PROBLEM TO SOLVE: Look for the word "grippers". Copy every line of the listing where it occurs.

* * * * * * * * *

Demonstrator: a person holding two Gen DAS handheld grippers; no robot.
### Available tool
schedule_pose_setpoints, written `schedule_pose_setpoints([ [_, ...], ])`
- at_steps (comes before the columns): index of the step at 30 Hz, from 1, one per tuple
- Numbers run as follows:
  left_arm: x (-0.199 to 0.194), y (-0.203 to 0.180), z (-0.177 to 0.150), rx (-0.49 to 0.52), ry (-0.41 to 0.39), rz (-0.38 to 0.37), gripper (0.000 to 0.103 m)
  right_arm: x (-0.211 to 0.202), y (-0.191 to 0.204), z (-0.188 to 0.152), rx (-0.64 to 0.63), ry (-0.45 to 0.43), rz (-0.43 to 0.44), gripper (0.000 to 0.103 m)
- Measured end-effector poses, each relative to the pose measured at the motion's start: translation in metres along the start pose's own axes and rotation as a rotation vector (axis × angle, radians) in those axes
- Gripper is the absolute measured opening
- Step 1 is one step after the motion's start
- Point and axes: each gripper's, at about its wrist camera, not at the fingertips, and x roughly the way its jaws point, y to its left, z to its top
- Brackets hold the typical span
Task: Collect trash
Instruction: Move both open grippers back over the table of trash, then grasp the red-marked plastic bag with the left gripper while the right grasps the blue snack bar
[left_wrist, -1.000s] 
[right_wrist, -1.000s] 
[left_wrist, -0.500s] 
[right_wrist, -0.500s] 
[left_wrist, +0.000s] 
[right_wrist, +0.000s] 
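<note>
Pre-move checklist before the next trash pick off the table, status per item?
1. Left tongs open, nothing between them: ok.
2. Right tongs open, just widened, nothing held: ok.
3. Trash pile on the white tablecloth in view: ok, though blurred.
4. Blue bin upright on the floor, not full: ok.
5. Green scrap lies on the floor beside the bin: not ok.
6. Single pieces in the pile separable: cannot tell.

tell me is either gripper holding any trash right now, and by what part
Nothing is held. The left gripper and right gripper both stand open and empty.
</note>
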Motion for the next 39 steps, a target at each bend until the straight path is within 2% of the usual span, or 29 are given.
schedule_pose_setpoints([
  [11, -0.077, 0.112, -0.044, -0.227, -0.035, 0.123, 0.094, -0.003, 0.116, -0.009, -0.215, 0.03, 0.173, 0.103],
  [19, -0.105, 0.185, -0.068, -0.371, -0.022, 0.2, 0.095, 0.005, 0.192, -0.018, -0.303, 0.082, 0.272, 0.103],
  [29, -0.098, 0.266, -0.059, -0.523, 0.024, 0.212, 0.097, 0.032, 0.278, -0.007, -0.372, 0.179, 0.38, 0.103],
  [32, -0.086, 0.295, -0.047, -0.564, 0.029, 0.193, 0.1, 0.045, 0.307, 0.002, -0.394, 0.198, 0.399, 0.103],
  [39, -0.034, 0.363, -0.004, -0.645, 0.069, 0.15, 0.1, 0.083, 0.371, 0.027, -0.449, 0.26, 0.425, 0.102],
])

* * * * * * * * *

OUTPUT BELOW:
Demonstrator: a person holding two Gen DAS handheld grippers; no robot.
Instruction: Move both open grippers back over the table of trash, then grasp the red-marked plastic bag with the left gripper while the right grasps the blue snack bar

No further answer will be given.